By David Clayton
In this short video Denis McNamara talks about the nature of beauty and then talks about it in the context of sacred architecture (scroll to the bottom if you want to go straight to it and avoid my comments!). Denis is on the faculty of the Liturgical Institute, Mundelein; and his book is Catholic Church Architecture and the Spirit of the Liturgy.This is the second in the series of 10 which I will be featuring in coming weeks.
In this video, Denis points out that beauty is not simply ‘in the eye of the beholder’ but is a property of the object itself, the thing that we are judging to be beautiful. He is asserting the the principle of objective beauty – it is in the object percieved; and objecting (if you’ll forgive the pun) to the opposite principle, the idea of subjective beauty – which would be to say that it is simply a matter of personal taste of the person – the subject – who is seeing the object.
He defines beauty as a property of something that ‘reveals its ontological being’. Another way of putting this was given to me by Dr Caroline Farey of the School of the Annunciation in Devon, England. She defined beauty as the ‘splendour of being’. Both definitions are telling us that beauty is a property of something that reveals to us what it is. So in the context of this talk, to be beautiful a church must look like church. It must appeal to our sense of what a church is.

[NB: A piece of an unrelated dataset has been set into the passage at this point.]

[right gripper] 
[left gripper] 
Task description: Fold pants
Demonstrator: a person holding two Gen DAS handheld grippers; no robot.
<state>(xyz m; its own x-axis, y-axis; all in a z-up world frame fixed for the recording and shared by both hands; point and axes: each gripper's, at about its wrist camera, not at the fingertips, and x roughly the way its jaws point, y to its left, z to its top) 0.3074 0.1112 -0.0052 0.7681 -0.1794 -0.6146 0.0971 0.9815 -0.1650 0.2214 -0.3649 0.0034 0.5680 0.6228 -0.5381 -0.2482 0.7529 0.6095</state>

As a bit of supporting anecdotal evidence for the definition that Denis gives: when I was a high school physics teacher in England many years ago, at the end of term I used to present the class with a piece of mechanical equipment made in Victorian times. It had cogs and moving parts exquisitely machined in polished brass. No one in the building knew what it was for, and we couldn’t tell from looking at it what its purpose was (I never found out). Nevertheless, the precision and harmony of the motion its parts when turned were such that all assumed that it must have one. I would bring this into the classroom and without comment place it down on the table in front of them; I would let them look at it for a few moments. Then I (Read More)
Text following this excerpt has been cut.